# WHAT TO WORK ON
Repeat the data word for word, excluding every picture.

# PROVIDED RECORDS
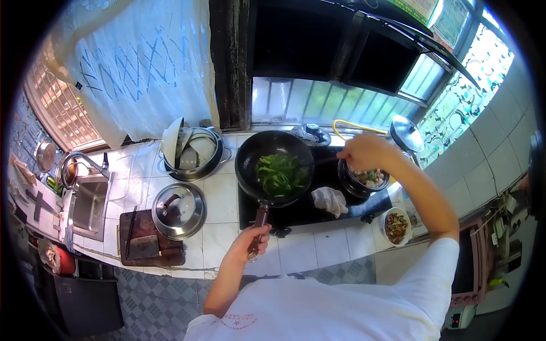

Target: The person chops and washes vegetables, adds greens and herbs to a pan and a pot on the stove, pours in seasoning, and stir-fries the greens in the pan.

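A dark wok (244, 165) sits on the stove at the middle of the view, with green leafy vegetables (280, 175) in it. My left hand (253, 241) is wrapped round the wok's brown handle (262, 216). Over the black pot (348, 181) at the right, my right hand (367, 152) is closed, its fingers pinched together. Something dark and thin seems to run from its fingers toward the wok's right rim; I cannot make out what it is. Pale and green food (372, 178) shows inside the pot. A crumpled white cloth (330, 202) lies between wok and pot.
Left of the stove are a steel pot with stacked dishes (196, 150), a steel lid (193, 213), and a cutting board (128, 221) bearing a cleaver (143, 247). A bowl of cooked food (396, 226) stands at the right. Farther left is a sink (89, 204).
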The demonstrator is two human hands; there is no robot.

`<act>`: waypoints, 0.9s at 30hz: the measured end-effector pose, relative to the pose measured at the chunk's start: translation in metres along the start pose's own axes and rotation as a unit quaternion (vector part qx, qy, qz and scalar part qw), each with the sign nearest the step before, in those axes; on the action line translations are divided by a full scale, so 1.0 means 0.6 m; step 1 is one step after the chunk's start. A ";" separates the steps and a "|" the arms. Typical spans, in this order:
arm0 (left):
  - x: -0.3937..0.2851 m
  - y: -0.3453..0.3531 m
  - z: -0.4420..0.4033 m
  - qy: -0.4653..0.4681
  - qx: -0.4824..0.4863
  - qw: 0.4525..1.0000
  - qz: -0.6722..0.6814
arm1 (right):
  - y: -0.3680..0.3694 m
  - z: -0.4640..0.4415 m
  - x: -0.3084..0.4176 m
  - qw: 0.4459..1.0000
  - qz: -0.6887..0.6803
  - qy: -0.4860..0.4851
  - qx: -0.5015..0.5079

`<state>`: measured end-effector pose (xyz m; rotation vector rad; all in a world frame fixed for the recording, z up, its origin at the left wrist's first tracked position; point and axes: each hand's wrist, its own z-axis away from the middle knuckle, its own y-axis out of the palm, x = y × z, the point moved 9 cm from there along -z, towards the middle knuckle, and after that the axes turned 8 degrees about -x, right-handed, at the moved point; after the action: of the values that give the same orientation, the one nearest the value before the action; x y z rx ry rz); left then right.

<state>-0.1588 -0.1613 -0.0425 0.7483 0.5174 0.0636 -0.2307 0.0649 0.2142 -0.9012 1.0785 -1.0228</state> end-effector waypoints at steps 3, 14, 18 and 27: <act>0.013 0.017 -0.001 -0.008 0.006 1.000 0.010 | 0.068 0.003 0.025 0.999 -0.044 -0.021 0.020; 0.025 0.034 -0.003 0.010 -0.005 1.000 0.014 | 0.121 -0.028 0.049 0.978 -0.162 0.056 -0.121; 0.024 0.028 -0.006 0.021 -0.017 1.000 0.000 | 0.235 -0.108 0.019 0.965 -0.177 0.117 -0.152; -0.001 0.012 0.005 0.004 0.024 1.000 -0.001 | 0.230 -0.072 0.028 0.838 -0.500 0.128 0.179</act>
<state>-0.1568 -0.1581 -0.0356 0.7944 0.5283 0.0522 -0.2418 0.0843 0.0707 -1.0357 0.5267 -2.1875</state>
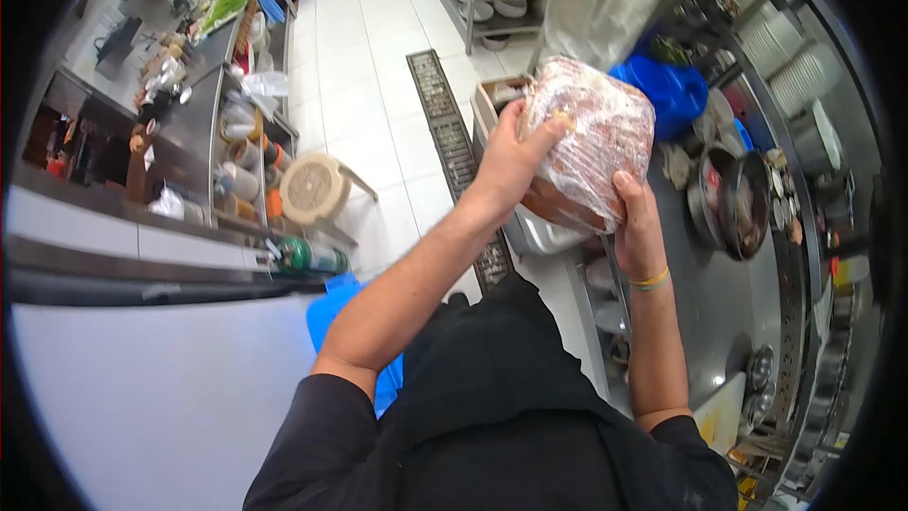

# RESPONSE
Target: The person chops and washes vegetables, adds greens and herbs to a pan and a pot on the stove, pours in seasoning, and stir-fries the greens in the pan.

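A dark wok (244, 165) sits on the stove at the middle of the view, with green leafy vegetables (280, 175) in it. My left hand (253, 241) is wrapped round the wok's brown handle (262, 216). Over the black pot (348, 181) at the right, my right hand (367, 152) is closed, its fingers pinched together. Something dark and thin seems to run from its fingers toward the wok's right rim; I cannot make out what it is. Pale and green food (372, 178) shows inside the pot. A crumpled white cloth (330, 202) lies between wok and pot.
Left of the stove are a steel pot with stacked dishes (196, 150), a steel lid (193, 213), and a cutting board (128, 221) bearing a cleaver (143, 247). A bowl of cooked food (396, 226) stands at the right. Farther left is a sink (89, 204).
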The demonstrator is two human hands; there is no robot.

`<act>`: waypoints, 0.9s at 30hz: the measured end-effector pose, relative to the pose measured at the chunk's start: translation in metres along the start pose's own axes and rotation as a unit quaternion (vector part qx, qy, qz and scalar part qw), each with the sign nearest the step before, in those axes; on the action line translations are divided by a full scale, so 1.0 means 0.6 m; step 1 is one step after the chunk's start. A ";" separates the steps and a "|" the arms. Typical spans, in this order:
arm0 (left):
  - x: -0.3937..0.2851 m
  - y: -0.3453..0.3531 m
  - z: -0.4420..0.4033 m
  - qy: -0.4653..0.4681
  - qx: -0.4824..0.4863
  - qw: 0.4525..1.0000
  - qz: -0.6722..0.6814
arm1 (right):
  - y: -0.3680..0.3694 m
  - z: -0.4640..0.4415 m
  - x: -0.3084..0.4176 m
  - qw: 0.4459..1.0000
  - qz: -0.6887..0.6803
  - qy: -0.4860..0.4851
  - qx: -0.5015..0.5079

`<state>`: measured end-effector pose (xyz m; rotation vector rad; all in a world frame fixed for the recording, z up, its origin at the left wrist's first tracked position; point and axes: each hand's wrist, its own z-axis away from the middle knuckle, its own y-axis out of the palm, x = y × z, the point moved 9 cm from there along -z, towards the middle knuckle, and after that the axes turned 8 degrees about -x, right-handed, at the moved point; after the action: of the values that give the same orientation, the one nearest the value before the action; x y z rx ry rz); left then right.

<state>-0.1588 -0.1613 -0.0425 0.7483 0.5174 0.0636 -0.2307 0.0649 0.2142 -0.9012 1.0785 -1.0228</state> end-effector waypoints at steps 3, 14, 18 and 27: <act>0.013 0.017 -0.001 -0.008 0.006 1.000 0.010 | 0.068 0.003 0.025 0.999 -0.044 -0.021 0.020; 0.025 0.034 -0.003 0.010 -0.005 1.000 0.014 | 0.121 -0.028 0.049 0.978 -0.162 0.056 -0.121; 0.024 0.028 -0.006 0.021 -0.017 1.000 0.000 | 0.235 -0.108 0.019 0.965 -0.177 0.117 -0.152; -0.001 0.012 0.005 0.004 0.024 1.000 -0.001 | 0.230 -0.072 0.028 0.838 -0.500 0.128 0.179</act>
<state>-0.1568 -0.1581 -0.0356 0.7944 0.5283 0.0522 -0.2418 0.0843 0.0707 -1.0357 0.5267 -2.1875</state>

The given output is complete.